When the clock ticks towards the end of July, I begin spending all too-hot summer days painting the blue-jay, A rare and almost-majestic mini, hard to find the right color paint For. But on good days after sunset the air becomes crisp Enough for me to enjoy the change in temperature corresponding with my change Of mood or palette, all-encompasses occurring under That unfabulous shroud of melancholy, that, under Which I cannot keep safe-keeping in July. When the colors on the page scream for need of change, I ignore the plight of the real blue-jay As he exists in this reality of crisp- Air-fragility which causes my paint To dry and crumble like the immature cheap paint Of a five-year old hanging just under My incomplete summer canvas crisp With hopes of an increasingly hopeful July.
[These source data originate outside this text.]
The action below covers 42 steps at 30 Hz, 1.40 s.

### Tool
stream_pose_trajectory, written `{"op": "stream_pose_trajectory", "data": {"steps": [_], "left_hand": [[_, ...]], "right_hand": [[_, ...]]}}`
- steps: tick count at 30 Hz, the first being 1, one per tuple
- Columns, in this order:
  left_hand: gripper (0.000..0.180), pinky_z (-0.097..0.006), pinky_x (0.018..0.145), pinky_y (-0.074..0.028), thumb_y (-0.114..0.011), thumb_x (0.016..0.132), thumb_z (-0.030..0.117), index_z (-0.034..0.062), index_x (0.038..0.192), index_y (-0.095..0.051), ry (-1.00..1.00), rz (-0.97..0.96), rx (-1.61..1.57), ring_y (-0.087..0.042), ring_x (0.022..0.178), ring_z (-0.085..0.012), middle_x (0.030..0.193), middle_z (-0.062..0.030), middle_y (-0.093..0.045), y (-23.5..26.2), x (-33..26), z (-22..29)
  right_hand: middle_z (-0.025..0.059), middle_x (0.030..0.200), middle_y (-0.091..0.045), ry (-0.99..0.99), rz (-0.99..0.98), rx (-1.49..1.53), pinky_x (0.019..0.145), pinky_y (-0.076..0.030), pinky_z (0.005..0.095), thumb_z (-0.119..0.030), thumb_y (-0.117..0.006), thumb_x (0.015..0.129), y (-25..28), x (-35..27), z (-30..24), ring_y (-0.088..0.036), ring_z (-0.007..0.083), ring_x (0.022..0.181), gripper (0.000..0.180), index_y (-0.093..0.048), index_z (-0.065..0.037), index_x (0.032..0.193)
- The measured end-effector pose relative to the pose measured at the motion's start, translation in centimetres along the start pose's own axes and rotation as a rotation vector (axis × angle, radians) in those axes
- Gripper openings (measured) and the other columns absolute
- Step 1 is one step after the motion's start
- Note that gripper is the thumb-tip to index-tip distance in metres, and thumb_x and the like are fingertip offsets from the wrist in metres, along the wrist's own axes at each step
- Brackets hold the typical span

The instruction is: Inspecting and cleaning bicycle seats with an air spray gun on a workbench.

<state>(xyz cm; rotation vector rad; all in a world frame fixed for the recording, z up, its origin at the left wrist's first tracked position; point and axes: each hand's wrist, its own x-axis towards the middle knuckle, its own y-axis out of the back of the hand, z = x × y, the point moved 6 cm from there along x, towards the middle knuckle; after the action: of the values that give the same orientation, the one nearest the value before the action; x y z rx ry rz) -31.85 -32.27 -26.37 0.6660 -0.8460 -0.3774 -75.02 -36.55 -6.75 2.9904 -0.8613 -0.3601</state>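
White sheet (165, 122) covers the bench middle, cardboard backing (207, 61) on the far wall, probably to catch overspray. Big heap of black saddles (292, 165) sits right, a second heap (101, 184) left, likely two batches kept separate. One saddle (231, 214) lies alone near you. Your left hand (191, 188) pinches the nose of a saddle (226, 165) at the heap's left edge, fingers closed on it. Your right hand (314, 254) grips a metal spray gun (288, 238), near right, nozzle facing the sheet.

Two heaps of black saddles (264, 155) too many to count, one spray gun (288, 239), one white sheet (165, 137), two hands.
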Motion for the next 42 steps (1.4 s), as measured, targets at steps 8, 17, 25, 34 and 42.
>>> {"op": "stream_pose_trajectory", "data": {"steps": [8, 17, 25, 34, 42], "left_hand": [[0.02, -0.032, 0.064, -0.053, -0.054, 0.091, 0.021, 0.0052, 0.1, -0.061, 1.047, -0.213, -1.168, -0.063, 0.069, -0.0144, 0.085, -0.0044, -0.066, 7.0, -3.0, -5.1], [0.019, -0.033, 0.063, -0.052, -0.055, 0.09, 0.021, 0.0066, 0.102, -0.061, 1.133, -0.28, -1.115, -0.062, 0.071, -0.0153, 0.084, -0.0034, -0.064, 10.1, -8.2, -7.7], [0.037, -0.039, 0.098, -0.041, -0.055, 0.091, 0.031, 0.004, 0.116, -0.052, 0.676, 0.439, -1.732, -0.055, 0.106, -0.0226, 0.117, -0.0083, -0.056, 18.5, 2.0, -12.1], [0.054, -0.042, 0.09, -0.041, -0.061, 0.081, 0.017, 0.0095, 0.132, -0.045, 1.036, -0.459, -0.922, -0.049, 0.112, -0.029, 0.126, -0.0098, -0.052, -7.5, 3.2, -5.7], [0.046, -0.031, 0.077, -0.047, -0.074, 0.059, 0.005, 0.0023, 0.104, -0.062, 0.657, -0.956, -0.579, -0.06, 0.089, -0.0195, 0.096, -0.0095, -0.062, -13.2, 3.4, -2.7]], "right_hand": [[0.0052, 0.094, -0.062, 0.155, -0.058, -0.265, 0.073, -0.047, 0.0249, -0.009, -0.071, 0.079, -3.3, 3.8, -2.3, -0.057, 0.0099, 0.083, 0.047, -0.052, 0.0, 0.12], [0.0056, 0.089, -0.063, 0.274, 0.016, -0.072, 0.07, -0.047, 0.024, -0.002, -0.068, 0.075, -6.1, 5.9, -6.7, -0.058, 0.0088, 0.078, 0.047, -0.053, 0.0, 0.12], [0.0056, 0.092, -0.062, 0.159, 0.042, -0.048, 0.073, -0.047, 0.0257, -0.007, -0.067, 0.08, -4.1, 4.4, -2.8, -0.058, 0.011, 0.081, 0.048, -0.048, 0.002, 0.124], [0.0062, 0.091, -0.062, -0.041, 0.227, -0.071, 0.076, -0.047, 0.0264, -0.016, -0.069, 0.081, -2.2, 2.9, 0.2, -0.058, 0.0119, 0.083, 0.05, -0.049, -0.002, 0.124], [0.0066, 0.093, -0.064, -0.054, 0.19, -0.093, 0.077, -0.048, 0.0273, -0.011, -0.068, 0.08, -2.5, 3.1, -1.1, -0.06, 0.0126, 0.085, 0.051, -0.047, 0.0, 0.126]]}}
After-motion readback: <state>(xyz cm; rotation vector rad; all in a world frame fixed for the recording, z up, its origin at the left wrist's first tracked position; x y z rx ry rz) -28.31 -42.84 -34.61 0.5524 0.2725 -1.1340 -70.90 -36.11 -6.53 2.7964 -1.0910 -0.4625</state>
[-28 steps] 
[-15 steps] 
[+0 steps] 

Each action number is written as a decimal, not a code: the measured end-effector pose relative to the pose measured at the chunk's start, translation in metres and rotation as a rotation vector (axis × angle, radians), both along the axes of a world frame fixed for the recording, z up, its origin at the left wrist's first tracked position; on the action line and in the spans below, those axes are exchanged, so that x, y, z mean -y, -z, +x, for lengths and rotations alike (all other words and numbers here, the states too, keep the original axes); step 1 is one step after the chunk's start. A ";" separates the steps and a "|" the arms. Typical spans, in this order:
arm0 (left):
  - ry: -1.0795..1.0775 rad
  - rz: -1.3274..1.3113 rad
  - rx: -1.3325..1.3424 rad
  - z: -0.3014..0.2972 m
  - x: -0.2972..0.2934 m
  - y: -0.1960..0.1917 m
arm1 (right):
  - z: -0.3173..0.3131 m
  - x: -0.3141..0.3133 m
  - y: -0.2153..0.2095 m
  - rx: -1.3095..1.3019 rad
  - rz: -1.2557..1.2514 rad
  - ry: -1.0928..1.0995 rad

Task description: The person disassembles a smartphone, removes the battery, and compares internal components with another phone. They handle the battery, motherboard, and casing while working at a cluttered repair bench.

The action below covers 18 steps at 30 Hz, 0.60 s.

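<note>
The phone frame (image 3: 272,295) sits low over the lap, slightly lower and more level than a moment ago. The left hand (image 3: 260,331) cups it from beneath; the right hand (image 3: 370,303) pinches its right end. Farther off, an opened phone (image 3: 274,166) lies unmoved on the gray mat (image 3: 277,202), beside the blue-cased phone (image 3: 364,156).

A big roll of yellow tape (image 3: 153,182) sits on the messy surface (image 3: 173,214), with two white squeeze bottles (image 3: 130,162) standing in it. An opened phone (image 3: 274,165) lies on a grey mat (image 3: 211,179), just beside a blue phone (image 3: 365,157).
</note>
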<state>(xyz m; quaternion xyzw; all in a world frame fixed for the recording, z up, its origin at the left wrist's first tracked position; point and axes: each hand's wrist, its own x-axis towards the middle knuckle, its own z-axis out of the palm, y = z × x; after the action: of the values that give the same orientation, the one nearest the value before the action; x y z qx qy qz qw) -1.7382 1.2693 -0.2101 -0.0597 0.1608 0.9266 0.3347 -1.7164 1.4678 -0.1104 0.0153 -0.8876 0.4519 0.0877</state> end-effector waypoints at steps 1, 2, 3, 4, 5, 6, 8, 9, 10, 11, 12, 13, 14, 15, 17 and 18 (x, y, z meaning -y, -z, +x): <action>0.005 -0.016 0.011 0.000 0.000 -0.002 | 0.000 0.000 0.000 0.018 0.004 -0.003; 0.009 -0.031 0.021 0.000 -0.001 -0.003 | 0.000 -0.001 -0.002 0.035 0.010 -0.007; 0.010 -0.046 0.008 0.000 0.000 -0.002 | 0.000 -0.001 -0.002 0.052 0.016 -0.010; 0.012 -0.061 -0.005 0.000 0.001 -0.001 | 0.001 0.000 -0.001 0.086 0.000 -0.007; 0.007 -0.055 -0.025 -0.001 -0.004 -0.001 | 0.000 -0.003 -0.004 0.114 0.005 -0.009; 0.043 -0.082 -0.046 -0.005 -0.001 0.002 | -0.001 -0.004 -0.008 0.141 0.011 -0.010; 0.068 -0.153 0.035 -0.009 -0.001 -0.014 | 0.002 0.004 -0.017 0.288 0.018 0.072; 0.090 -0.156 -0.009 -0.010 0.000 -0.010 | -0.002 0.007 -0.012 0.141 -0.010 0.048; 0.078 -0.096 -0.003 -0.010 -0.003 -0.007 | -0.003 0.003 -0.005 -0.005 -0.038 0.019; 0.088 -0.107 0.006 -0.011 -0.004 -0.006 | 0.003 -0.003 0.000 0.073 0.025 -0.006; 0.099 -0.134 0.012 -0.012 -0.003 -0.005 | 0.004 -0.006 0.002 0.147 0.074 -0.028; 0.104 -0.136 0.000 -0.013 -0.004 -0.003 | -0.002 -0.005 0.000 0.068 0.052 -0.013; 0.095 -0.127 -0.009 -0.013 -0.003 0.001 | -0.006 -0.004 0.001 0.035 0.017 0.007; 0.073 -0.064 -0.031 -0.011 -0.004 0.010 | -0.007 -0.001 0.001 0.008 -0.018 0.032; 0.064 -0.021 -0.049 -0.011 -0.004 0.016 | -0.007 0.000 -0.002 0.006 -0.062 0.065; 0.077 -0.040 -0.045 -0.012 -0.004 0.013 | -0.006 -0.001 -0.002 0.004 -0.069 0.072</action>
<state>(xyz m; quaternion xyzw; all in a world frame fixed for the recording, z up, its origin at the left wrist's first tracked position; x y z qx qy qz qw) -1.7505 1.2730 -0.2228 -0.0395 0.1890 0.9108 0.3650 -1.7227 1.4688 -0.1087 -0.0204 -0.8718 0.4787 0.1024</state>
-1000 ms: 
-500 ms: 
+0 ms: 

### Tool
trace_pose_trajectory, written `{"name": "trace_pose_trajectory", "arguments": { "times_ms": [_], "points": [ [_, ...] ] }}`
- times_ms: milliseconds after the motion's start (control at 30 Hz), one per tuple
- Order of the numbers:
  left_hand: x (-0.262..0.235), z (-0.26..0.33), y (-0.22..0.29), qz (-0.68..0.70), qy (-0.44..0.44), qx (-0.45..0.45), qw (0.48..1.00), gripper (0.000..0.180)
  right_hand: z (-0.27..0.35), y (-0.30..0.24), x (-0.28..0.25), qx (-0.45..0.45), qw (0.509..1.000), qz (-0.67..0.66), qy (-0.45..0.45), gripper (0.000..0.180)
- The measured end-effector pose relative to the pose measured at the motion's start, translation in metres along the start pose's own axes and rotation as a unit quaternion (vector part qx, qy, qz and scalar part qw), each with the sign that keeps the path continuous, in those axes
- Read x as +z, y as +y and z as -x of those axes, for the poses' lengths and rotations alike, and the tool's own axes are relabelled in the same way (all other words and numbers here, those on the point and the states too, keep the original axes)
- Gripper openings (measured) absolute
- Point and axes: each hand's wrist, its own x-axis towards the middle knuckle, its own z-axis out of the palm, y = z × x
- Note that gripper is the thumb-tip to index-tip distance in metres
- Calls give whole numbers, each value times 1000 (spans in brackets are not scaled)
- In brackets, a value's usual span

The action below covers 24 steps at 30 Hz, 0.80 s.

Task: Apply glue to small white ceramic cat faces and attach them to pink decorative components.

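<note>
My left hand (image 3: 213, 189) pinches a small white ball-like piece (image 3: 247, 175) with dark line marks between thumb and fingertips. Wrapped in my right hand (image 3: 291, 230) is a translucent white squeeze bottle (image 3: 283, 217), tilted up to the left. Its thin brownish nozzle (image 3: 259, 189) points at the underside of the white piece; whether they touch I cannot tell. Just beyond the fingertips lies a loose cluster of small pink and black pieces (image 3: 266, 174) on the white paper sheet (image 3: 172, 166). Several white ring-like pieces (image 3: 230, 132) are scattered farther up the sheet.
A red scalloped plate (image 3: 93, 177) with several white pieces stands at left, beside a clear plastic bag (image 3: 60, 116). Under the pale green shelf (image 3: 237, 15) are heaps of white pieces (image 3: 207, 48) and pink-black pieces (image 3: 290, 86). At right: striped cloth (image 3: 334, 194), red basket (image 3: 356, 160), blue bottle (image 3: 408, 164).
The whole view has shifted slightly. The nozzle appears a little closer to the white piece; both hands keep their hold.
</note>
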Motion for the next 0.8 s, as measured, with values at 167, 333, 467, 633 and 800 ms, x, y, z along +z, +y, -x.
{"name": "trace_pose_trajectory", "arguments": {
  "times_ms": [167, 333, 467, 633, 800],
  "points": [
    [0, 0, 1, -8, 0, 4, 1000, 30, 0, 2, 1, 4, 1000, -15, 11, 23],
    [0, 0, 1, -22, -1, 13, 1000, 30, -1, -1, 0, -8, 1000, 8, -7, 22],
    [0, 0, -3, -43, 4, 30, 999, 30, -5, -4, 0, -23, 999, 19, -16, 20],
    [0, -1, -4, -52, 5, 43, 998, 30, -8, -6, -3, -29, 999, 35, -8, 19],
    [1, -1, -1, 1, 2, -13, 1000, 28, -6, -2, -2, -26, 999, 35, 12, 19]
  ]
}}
I stroke the brushed-over blue-jay Feathers fake on canvas which changes With every motion of my hand, changing The color of my paints As I allow them to drip over the image of my blue-jay, The reality now out of sight making reality more clearly hidden under The lie of a canvas in late July. It lies hidden under remorse of lies, crisp With not-yet-oncoming autumn crispness Teasing me with surreality which changes With every movement of a hand this time of July. I methodically repetitiously move my hand to paint but what I thought was real was revealed as not under The surreal thought of the canvas as the actual blue-jay Who fluttered his meaningless blue-jay Wings a long time ago out of sight—crisply Seen crawling around or over, when it should’ve been under The hammock tree in the rain, recently changed To my favorite willow peaceful-painting Locale no matters the month, even July. The time the blue-jay wants most to be changed By the crisp stroke of a masterful painter In the yard, under the hot sky just after mid-July.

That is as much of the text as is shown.